» What is required:
From the first line to the last, copy the listing exactly and omit the pictures.

» Given information:
----

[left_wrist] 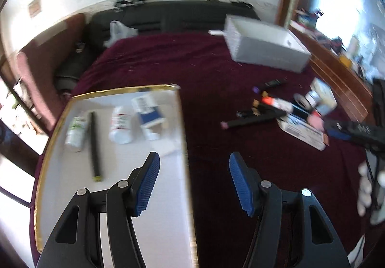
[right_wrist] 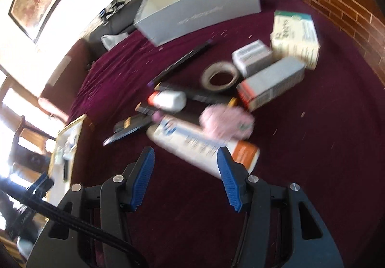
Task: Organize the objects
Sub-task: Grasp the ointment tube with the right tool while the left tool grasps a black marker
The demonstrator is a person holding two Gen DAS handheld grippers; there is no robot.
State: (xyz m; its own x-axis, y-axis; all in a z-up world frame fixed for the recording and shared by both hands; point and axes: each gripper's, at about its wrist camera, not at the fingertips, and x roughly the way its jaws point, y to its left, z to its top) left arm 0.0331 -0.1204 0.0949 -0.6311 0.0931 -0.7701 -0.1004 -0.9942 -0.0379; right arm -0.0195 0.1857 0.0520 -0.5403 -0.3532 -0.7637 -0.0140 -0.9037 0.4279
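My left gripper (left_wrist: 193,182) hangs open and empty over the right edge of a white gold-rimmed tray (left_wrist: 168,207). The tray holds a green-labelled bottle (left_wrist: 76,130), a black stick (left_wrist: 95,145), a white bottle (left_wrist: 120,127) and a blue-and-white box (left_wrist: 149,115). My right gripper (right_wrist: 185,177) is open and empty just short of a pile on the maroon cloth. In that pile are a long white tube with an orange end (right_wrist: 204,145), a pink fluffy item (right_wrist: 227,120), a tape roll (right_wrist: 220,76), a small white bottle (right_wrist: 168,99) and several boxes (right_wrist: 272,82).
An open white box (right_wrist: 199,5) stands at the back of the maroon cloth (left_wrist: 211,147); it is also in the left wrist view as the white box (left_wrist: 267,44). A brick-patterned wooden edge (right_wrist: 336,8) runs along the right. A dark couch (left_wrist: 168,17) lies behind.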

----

» Reply to the exercise:
[left_wrist] 
[right_wrist] 
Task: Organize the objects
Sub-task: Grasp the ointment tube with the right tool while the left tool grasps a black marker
The demonstrator is a person holding two Gen DAS handheld grippers; there is no robot.
State: (xyz m; its own x-axis, y-axis; all in a z-up world frame fixed for the recording and shared by both hands; point and axes: each gripper's, at about its wrist camera, not at the fingertips, and x roughly the way its jaws point, y to its left, z to its top) left arm 0.0331 -0.1204 0.0949 -0.6311 0.0931 -0.7701 -0.1004 -0.9942 -0.0379; right arm -0.0195 0.1857 0.0520 -0.5403 -0.3532 -0.7637 -0.0140 -0.9037 0.4279
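My left gripper (left_wrist: 193,182) hangs open and empty over the right edge of a white gold-rimmed tray (left_wrist: 168,207). The tray holds a green-labelled bottle (left_wrist: 76,130), a black stick (left_wrist: 95,145), a white bottle (left_wrist: 120,127) and a blue-and-white box (left_wrist: 149,115). My right gripper (right_wrist: 185,177) is open and empty just short of a pile on the maroon cloth. In that pile are a long white tube with an orange end (right_wrist: 204,145), a pink fluffy item (right_wrist: 227,120), a tape roll (right_wrist: 220,76), a small white bottle (right_wrist: 168,99) and several boxes (right_wrist: 272,82).
An open white box (right_wrist: 199,5) stands at the back of the maroon cloth (left_wrist: 211,147); it is also in the left wrist view as the white box (left_wrist: 267,44). A brick-patterned wooden edge (right_wrist: 336,8) runs along the right. A dark couch (left_wrist: 168,17) lies behind.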

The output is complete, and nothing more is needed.